The Amended Plan is straightforward. Hockenberry proposes to continue paying his first and second mortgages monthly as required by the underlying mortgage documents. 3 The claims of both mortgagees are unimpaired and the mortgages were current as of the Petition Date. Hocken-berry proposes to pay the impaired claims secured by his automobiles in full at 5% interest. The claim of Ford Motor Credit secured by the Debtor’s 2003 Ford Expedition will be paid $180.97 per month for 24 months; the claim of Ohio Central Savings Bank secured by the Debtor’s 2003 Chevrolet Silverado will be satisfied by payments of $218.21 per month for 12 months. Am. Disclosure Statement at 20, 24-25. Hockenberry’s only priority unsecured claims are attorney fees in the estimated total amount of $6,000 and United States Trustee fees.
The claim held by Cadies is the only claim in Class F and would receive the following treatment under the Amended Plan:
CLASS F — ALLOWED CLAIMS OF NONPRIORITY UNSECURED CLAIMS
The Debtor owes one (1) claim that will be allowed and paid as a NONPRI-ORITY UNSECURED CLAIM.
That claimant is Cadies of Grassy Meadows II, LLC (“Cadies”). Cadies *650 filed a timely proof of claim on September 2, 2009 in the amount of $989,121.51. The Debtor disputes this debt, as set forth in his Bankruptcy Schedules. However, in lieu of formally challenging the debt, the Debtor is offering to pay Cadies more than it would receive if the Debtor liquidated his assets in Chapter 7.
Based upon the Debtor’s liquidation analysis of his non-exempt equity in his real and personal property, there appears to be net-value available to pay all priority and nonpriority unsecured creditors in the approximate amount of $15,519.00. After payment of administrative priority unsecured claims expected to be allowed in this Case, and currently estimated at $6,000.00, there will be $9,519.00 in net-value to pay the claim in CLASS F. However, to encourage CLASS F to accept the Plan, the Debtor will pay the Allowed Claim in CLASS F $10,000.00. The claim in CLASS F will be paid zero (0%) interest, and will be paid over eight (8) years.

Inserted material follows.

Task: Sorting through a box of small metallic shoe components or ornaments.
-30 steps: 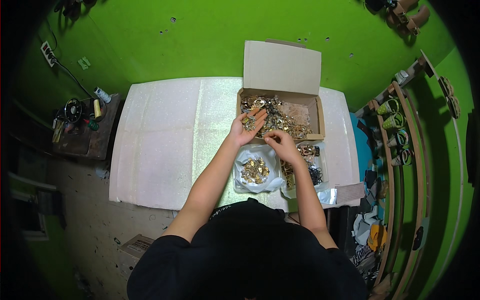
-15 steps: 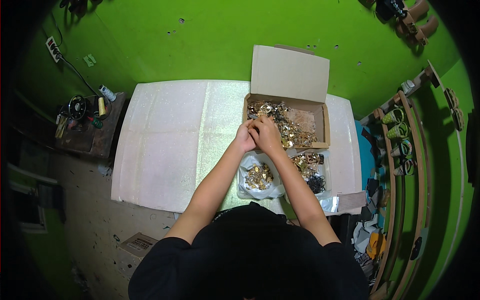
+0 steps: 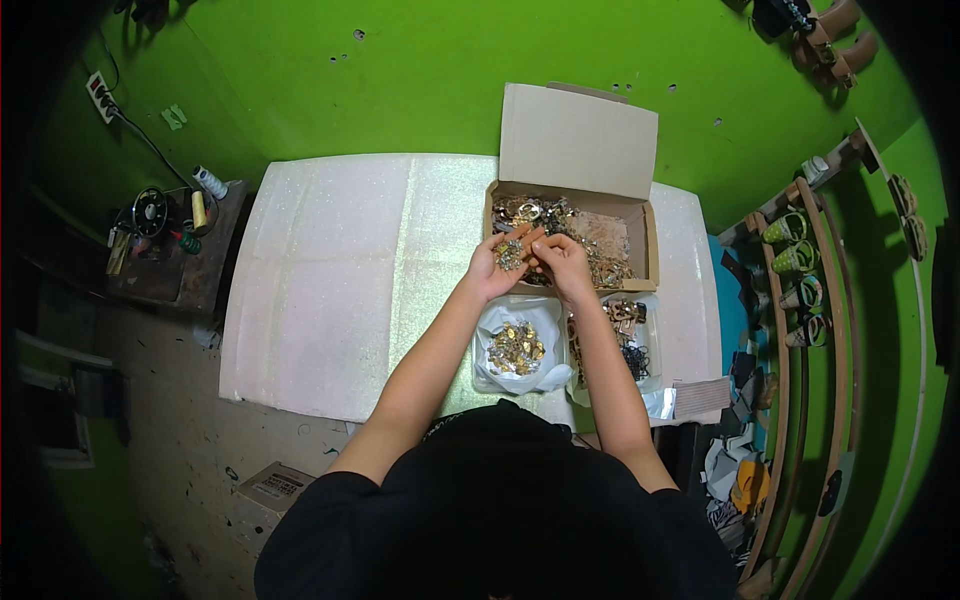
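My left hand (image 3: 488,274) is cupped palm up over the near left part of an open cardboard box (image 3: 652,245). A small pile of shiny metal pieces (image 3: 510,254), gold and silver in colour, lies in its palm. Beside its fingertips, my right hand (image 3: 567,268) has thumb and fingers pinched together; whatever is between them is too small to make out. Gold, silver and dark metal fittings (image 3: 610,268) fill much of the box. Closer to me stands a tub lined with a white plastic bag (image 3: 490,372), holding gold-coloured pieces (image 3: 517,347).
Right of the tub, a second container (image 3: 655,362) holds brown and black pieces, partly behind my right forearm. The box's lid (image 3: 577,140) stands raised toward the green wall. A striped grey piece (image 3: 703,402) lies at the pale table's (image 3: 320,290) front right. Sandals hang on a rack (image 3: 785,400) at right.
My hands have parted slightly. The left has turned palm up, showing the metal pieces in it, and the right has moved a little to the right.
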`<state>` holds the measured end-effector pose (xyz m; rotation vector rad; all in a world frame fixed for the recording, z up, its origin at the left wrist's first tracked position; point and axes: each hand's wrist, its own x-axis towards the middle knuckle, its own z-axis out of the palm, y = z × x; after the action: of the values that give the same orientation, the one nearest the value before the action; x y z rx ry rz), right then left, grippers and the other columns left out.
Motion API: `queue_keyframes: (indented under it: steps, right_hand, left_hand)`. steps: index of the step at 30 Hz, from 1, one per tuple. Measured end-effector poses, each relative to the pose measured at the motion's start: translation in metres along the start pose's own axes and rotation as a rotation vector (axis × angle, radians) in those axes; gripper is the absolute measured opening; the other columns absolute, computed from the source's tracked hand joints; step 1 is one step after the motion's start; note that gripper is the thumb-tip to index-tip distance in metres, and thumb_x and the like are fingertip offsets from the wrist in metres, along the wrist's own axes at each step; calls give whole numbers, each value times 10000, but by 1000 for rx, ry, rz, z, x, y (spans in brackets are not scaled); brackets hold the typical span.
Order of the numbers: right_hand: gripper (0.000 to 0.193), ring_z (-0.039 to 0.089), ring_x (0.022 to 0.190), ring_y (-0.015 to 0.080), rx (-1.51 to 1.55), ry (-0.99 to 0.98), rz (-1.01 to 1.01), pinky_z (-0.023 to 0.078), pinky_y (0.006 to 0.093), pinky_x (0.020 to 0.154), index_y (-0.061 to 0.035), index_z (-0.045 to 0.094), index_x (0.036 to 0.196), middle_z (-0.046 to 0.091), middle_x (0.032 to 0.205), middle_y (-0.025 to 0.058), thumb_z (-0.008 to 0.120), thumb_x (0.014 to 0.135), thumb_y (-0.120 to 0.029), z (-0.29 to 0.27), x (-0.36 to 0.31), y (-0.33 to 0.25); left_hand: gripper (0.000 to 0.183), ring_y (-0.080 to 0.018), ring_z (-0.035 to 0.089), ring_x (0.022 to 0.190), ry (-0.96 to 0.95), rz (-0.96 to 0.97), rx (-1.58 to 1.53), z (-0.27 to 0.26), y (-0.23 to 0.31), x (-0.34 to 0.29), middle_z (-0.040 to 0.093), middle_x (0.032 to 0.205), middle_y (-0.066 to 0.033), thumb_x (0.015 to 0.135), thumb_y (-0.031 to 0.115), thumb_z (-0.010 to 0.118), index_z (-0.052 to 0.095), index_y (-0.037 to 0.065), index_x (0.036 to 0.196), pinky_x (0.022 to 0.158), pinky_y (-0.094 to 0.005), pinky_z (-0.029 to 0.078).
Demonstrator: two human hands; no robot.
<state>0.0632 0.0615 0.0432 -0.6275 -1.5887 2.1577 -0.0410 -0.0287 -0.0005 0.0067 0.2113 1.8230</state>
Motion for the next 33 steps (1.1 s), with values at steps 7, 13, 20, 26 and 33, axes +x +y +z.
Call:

The Debtor shall make payments in annual disbursements estimated at $1,250.00. The annual payment cycle will begin with the year following the year of confirmation of the Plan. Each payment will be disbursed on or before April 15th of each year.
Am. Plan at 8-9. The Amended Disclosure Statement reflects that the Debtor will set aside $104.16 per month to service the claim of Cadies. See Am. Disclosure Statement at 20. The Debtor’s liquidation analysis estimates that Cadies would receive $9,519 in a Chapter 7 liquidation.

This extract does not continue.